Last Tuesday’s publication of national housing statistics provided a phenomenal vindication of the coalition government’s housing strategy. It must be true, Housing Minister Grant Shapps said so.

“Far from the predictions of the doom merchants, today’s figures show work has started on over 15,000 new affordable homes since last September – a massive increase on the previous six month period. This is clear evidence that our efforts to get Britain building are starting to yield impressive results.”

Now he is right that 15,000 new starts is a massive increase on the previous six months. Yet it doesn’t seem to be the most intelligent of things to say for Mr Shapps to compare this figure with the previous 6 months when that period marked a decline from 13,630 the first six months of the previous year, to a miserable 429.

How does the 15,269 compare with the same period in previous years? October-March 2010/2011 saw 35,737 starts, and the year before that there were 41,821. By any standards the 15,000 marks a “massive” decline and it’s certainly not an “impressive” result.

Of course, it is completions that the government will be judged on. They are what matter. Here the picture was more presentable for them though not exactly impressive. Total “affordable housing” completions for 2011/12 were 51,665. Rather than a great leap forward in tackling the housing crisis it was a lower figure than the previous two years: 53,155 in 2009/10, and 55,860 in 2010/11.

If you look at the make up of this “affordable” housing, the best you can say is that they are so to speak treading water. For 2011/12 there were 33,227 completions for ‘social rent’ (council housing and housing association homes). This marked a fall on the previous year when 36,662 were completed. £2009/10 saw 30,921 completed. “Affordable home ownership” completions were roughly 25% down on 2009/10: 15,126 compared to 20,299.

When you look at the make up of the new starts the situation looks even worse. “Affordable” home ownership starts for 2011/12 were 3,448 as compared with 11,220 in 2009/10 and 12,151 in 2010/11. More worryingly we see a truly massive decline (no hyperbole required) when it comes to social rent, with only 1,048 starts in 2011/12 as compared with 39,501 in 2009/10 and 35,690 in 2010/11.

Let’s be charitable and add the new “affordable rent” (up to 80% of market rent) starts which have kicked off their new programme – 11,130 – to the social rent. Even then you still only have one third of the number of social rent homes completed in 2010/11. Of course, the new “affordable” rents will be unaffordable to most people on the housing waiting lists, in any case.

Shapps has said that the government will succeed in having built 170,000 “affordable” homes by 2015. There is, however, considerable scope for doubt. Inside Housing, in investigating the 68% fall in affordable house starts has discovered that the top 50 developing Housing Associations have lined up only enough land to build 49,978 homes by 2015 out of the 99,604 they have said they will deliver.  Sites have yet to be found for 16% of the 29,931 homes they plan to build next year.
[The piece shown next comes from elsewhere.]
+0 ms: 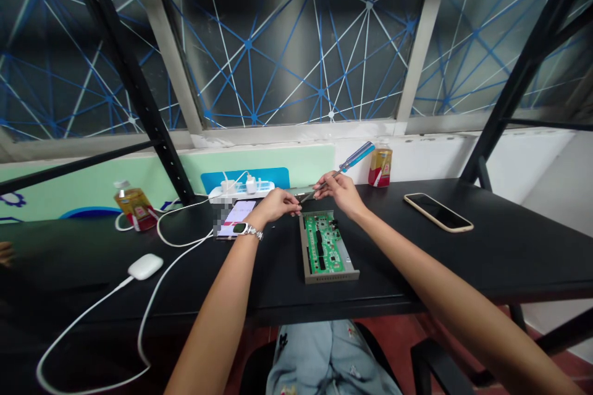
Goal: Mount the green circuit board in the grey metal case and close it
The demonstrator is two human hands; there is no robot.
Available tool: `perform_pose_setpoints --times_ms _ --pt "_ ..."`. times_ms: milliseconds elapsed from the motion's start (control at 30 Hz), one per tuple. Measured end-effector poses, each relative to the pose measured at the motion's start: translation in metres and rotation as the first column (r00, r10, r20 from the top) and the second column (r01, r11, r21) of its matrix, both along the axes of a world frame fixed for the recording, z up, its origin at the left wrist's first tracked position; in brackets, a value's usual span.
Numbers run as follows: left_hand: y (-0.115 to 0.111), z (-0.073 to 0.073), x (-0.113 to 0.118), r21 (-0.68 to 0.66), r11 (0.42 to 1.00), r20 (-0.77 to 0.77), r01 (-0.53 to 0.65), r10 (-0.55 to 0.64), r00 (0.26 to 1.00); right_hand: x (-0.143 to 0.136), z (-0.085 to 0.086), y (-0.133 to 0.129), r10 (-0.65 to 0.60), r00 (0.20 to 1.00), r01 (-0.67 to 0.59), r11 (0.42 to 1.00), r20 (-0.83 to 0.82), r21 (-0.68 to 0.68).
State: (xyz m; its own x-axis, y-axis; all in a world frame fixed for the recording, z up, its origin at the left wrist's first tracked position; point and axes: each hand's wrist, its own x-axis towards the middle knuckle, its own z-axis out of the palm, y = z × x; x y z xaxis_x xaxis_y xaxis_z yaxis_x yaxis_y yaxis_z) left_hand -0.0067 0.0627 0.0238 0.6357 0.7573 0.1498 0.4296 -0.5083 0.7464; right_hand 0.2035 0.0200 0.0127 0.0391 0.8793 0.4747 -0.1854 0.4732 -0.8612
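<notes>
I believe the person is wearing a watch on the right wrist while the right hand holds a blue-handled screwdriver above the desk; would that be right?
Not quite: the head view shows the watch on the left wrist, not the right. The right hand does hold the blue-handled screwdriver above the desk.

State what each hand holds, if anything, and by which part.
The right hand holds the blue-handled screwdriver by its metal shaft. Whether the left hand, near the tip, holds anything cannot be told.
</notes>
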Motion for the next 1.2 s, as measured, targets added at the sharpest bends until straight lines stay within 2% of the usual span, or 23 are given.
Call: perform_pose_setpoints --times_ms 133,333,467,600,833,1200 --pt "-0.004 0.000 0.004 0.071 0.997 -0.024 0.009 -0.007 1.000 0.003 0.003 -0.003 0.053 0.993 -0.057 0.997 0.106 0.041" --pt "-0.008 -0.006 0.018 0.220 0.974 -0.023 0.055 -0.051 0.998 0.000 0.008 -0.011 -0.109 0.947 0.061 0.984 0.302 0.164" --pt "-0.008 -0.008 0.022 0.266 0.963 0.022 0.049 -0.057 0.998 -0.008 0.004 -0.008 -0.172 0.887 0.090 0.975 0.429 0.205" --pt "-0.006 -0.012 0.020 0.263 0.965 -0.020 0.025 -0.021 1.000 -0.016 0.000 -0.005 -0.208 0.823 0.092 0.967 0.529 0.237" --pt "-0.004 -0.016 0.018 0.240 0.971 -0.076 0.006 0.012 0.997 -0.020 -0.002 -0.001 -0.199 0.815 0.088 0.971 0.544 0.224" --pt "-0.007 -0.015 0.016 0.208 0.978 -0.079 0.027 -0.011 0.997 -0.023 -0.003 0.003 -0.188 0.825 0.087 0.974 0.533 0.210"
Inside Housing has also revealed that 74 Councils have accepted £67 million of ‘commuted sums’ paid in lieu of development sites in 2011/12. This compares with 51 Councils accepting £28.9 million in 2010/11 and 39 Councils accepting £23.4 million in 2009/10. Essentially these Councils are increasingly accepting developers’ arguments that it is not ‘viable’ for them to include affordable housing schemes in the “current economic environment”.

None of this bodes well for the predicted 170,000 “affordable houses” by 2015. However, even if this number were built, such a figure is completely insufficient to address the housing crisis. The government’s own estimates suggests that new household formation adds around 230,000 households each year requiring accommodation. The previous government in 2007 estimated that 240,000 new homes were needed each year to take account of demographic changes. Neither they nor this government have got anywhere near this figure. Just over 109,000 homes were built in 2011, very slightly up on the previous year.

There has also been a 41% reduction in new construction orders for public sector housing. There was just £78.9 million of new work ordered in the first three months of the year compared to £132.8 million in the first quarter of last year.

Mr Shapps can continue to paint up failure as success but the more he does it the more absurd he will look. The private building market will not address the crisis because their concern is not housing need but profit. The longer the government refuses to face up to the need for a large scale Council house building programme then the housing crisis in Britain will continue to get worse.